CerradinhoBio already has plans for further expansion in the business. The company has another expansion project for the Chapadão do Céu corn ethanol plant close to being confirmed, and it is also beginning to assess a future expansion of its dedicated plant in Maracaju. In that case, however, capital demand is expected to be higher, requiring more caution in an environment where interest rates remain high, he said.

According to the executive, the expansion plans are being carried out with the necessary caution. When CerradinhoBio invested more than R$1 billion in the Maracaju plant, the initiative created an imbalance in its financial metrics. It forced the company, two years ago, to negotiate with banks and holders of Agribusiness Receivables Certificates (CRA) for permission to breach leverage metrics while continuing to meet its payment obligations on time.
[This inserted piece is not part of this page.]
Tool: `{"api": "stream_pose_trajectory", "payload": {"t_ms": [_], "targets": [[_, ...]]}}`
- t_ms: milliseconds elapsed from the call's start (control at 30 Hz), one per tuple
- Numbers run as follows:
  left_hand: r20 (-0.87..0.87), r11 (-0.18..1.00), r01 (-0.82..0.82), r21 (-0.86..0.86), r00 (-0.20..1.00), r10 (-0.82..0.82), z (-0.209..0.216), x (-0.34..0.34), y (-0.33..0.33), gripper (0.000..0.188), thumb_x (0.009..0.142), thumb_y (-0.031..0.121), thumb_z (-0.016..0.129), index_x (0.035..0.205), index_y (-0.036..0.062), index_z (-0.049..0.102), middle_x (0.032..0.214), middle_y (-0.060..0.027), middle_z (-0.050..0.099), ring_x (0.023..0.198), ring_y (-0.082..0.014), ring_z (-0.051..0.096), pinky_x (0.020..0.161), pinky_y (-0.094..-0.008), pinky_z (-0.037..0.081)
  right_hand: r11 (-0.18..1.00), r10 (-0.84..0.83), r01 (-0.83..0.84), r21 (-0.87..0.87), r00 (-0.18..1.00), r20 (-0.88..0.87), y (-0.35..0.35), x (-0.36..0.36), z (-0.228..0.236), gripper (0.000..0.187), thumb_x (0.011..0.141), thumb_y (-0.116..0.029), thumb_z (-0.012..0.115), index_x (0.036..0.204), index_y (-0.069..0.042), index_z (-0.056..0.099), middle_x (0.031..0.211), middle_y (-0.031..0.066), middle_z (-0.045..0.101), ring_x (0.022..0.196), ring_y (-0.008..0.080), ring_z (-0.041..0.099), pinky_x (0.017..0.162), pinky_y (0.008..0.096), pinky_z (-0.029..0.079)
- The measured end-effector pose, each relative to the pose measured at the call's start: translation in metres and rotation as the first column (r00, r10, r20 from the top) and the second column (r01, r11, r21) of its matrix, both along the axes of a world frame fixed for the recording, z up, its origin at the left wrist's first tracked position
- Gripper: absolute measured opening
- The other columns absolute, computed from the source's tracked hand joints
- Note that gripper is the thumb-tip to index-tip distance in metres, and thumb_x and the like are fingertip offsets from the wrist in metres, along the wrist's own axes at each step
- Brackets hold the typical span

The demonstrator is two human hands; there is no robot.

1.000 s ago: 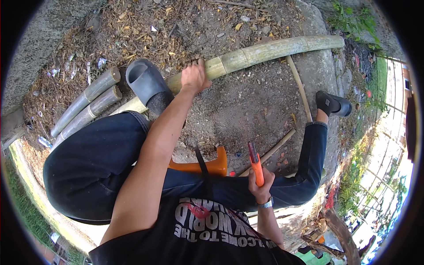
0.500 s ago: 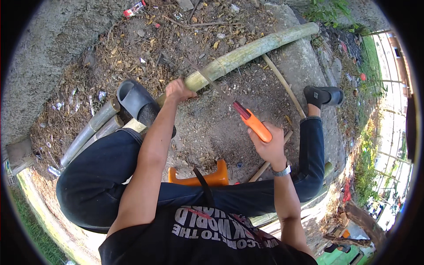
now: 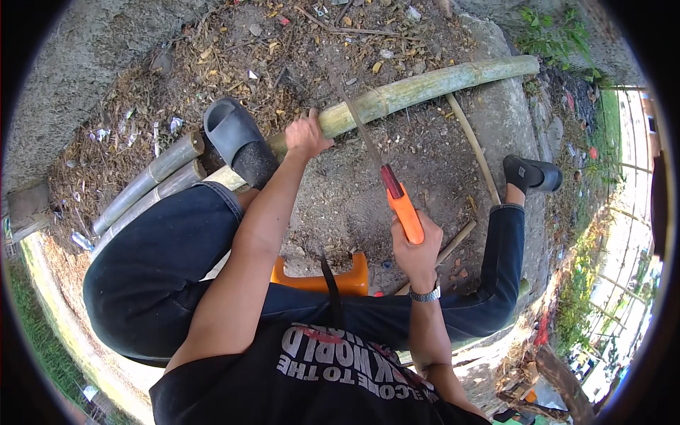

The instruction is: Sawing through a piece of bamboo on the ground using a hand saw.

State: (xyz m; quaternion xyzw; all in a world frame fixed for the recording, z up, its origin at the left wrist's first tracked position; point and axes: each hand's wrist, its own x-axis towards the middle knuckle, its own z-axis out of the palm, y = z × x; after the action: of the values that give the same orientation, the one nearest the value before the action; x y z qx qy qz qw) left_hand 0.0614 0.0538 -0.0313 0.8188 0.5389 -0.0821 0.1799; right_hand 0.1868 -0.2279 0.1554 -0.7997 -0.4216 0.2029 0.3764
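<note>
A long green bamboo pole (image 3: 425, 85) slants across the ground, its far right end lying over a concrete ledge. My left hand (image 3: 306, 134) is wrapped round the pole near its left part, close to my foot in a grey slide sandal (image 3: 237, 134). In my right hand (image 3: 418, 241) is the orange handle of a hand saw (image 3: 368, 142). The thin blade crosses the pole a short way to the right of my left hand. Whether the teeth have cut into the bamboo is too small to tell.
Two cut bamboo lengths (image 3: 156, 177) lie at the left. An orange plastic stool (image 3: 347, 282) is beneath me. A thin stick (image 3: 473, 145) leans by the concrete ledge (image 3: 499, 117). Dry leaves and litter cover the soil, and a rough wall (image 3: 85, 78) stands at the upper left.
My right hand and the saw have shifted left and slightly down, and the blade stands steeper across the pole. The whole view has moved a little; my left hand keeps its grip.
</note>
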Motion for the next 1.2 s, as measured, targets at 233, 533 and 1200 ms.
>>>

That squeeze, however, is behind the company. In the 2025/26 crop year, CerradinhoBio posted EBITDA of R$1.5 billion and net debt of R$2.1 billion. In other words, the company ended the season with leverage of 1.4 times, well below the tight levels seen in the middle of the 2024/25 crop year.

One strategy to keep investing while preserving the capital structure is to seek cheaper financing sources. For the recently completed expansion in Chapadão do Céu, the company used funds from the Brazilian Development Bank (BNDES) Climate Fund.

The company’s expansion into corn ethanol has also meant that CerradinhoBio now needs to turn to alternative biomass sources to generate energy, but the plan is to reverse that. Today, 40% of the energy consumed in production already comes from wood chips. “We have been working on an energy-efficiency project to eliminate the need for alternative biomass,” he said.